El camaleón

Criterio Público — Investigación Especial


De la Ola Verde al oportunismo electoral

Claudia López irrumpió en la política colombiana como símbolo de renovación ciudadana, abanderando la lucha contra la corrupción y el discurso independiente. Sin embargo, su trayectoria revela una constante mutación ideológica que ha generado desconfianza incluso entre sus antiguos aliados. Ha transitado por el santismo, el petrismo, el fajardismo y ahora se presenta como “procentrista”, una etiqueta que parece más una estrategia de mercadeo que una convicción política.

“Hoy de izquierda, mañana de derecha, pasado mañana de centro, según su conveniencia” — Gustavo Bolívar A

Este camaleonismo ha sido criticado por figuras de todos los sectores, quienes señalan que López adapta su discurso según las encuestas, no por principios. Su reciente distanciamiento del petrismo, tras haberlo apoyado públicamente en dos elecciones, refuerza esa percepción.


Contradicciones éticas y alianzas cuestionables

Durante su gestión como alcaldesa de Bogotá, López promovió contratos con entidades vinculadas a su socio político Carlos Ramón González, quien hoy enfrenta una orden de captura por corrupción B. Aunque ella defiende la legalidad de esos convenios, su bandera anticorrupción se ve debilitada por estas asociaciones.

Además, su discurso contra el expresidente Álvaro Uribe —a quien acusó de haber sido elegido con apoyo paramilitar— ha generado una denuncia penal por injuria y calumnia .Si bien López cita sentencias contra Claudia López: del cambio al cálculo — el camaleonismo que desdibuja su liderazgo cercanas a Uribe, no ha presentado pruebas directas que sustenten sus afirmaciones, lo que ha sido interpretado como un intento desesperado por figurar en campaña.

“Por camaleona ya no tiene cabida en ningún lado, ni el petrismo, ni el santismo, ni el fajardismo.

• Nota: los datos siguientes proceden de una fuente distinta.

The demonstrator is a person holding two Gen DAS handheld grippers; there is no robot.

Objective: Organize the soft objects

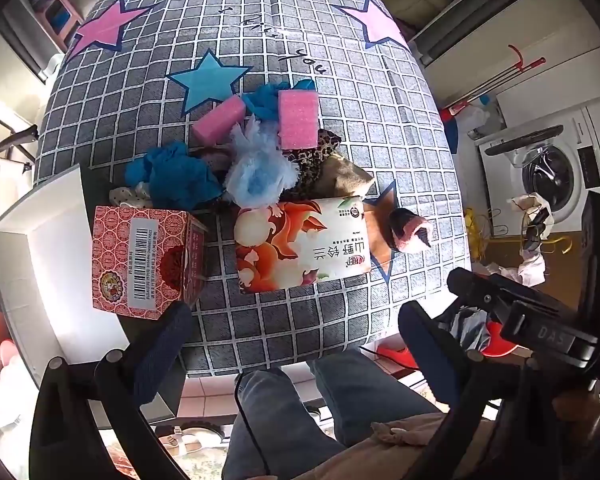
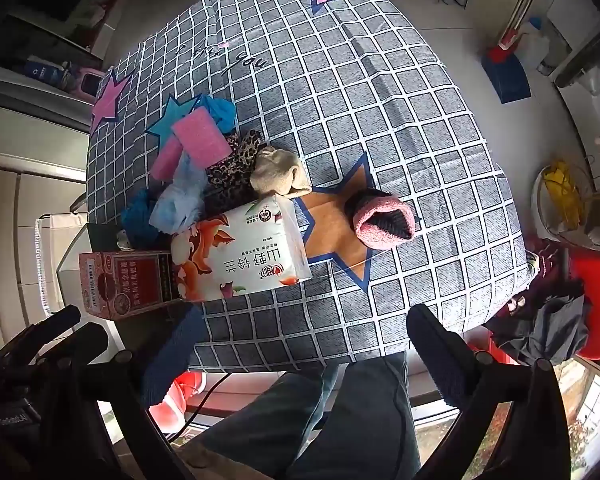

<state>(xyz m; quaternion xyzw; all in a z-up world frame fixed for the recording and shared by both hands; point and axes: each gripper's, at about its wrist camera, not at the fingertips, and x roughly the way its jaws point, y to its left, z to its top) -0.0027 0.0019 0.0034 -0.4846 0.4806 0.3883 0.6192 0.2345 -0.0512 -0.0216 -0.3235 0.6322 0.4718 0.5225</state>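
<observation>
On the checked-cloth desk [image 1: 340, 80], the orange-and-white soft tissue pack [image 1: 302, 242] lies nearest, the red patterned carton [image 1: 144, 260] to its left, the pink knitted sock [image 1: 410, 230] to its right, a heap of sponges and cloths [image 1: 256, 148] behind it.

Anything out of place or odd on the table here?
A pink sock lies alone on the orange star, apart from the heap. The red box overhangs the table's edge at the white bin.

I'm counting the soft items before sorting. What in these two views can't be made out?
- White tray, left wrist view: its contents are cut off by the image edge.
- Leopard-print fabric, both views: mostly buried under the pink sponge and the fluffy blue toy.
- Small white spotted item: too hidden by the blue cloth to identify.
</observation>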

Nadie la quiere cerca por dañina y por no tener principios” — Sebastián López, concejal.


Fracturas internas y manipulación partidista

La crisis del partido Alianza Verde, donde López intentó imponer su candidatura presidencial, ha dejado al descubierto su estilo de liderazgo divisivo. Congresistas como Alejandro García denunciaron que López buscaba convertir el partido en una plataforma exclusiva para sus aspiraciones, ignorando otras voces y propuestas .

Su salida del partido en 2024, tras perder respaldo interno, y su intento de reconfigurar alianzas desde una supuesta “independencia ciudadana” refuerzan la idea de que su proyecto político se basa más en cálculo que en convicción.


¿Por qué sería una mala opción presidencial?

  • Inestabilidad ideológica: cambia de postura según conveniencia electoral.
  • Débil coherencia ética: denuncia corrupción mientras se asocia con figuras investigadas.
  • Estilo divisivo: fractura partidos y alianzas por ambiciones personales.
  • Narrativa oportunista: adapta su discurso a lo que las encuestas dictan, no a lo que el país necesita.

Claudia López se presenta como una alternativa democrática, pero su historial revela una figura marcada por el camaleonismo político, las alianzas cuestionables y el oportunismo discursivo. En un país que exige coherencia, transparencia y liderazgo firme, su candidatura representa más una estrategia de supervivencia electoral que una visión de Estado.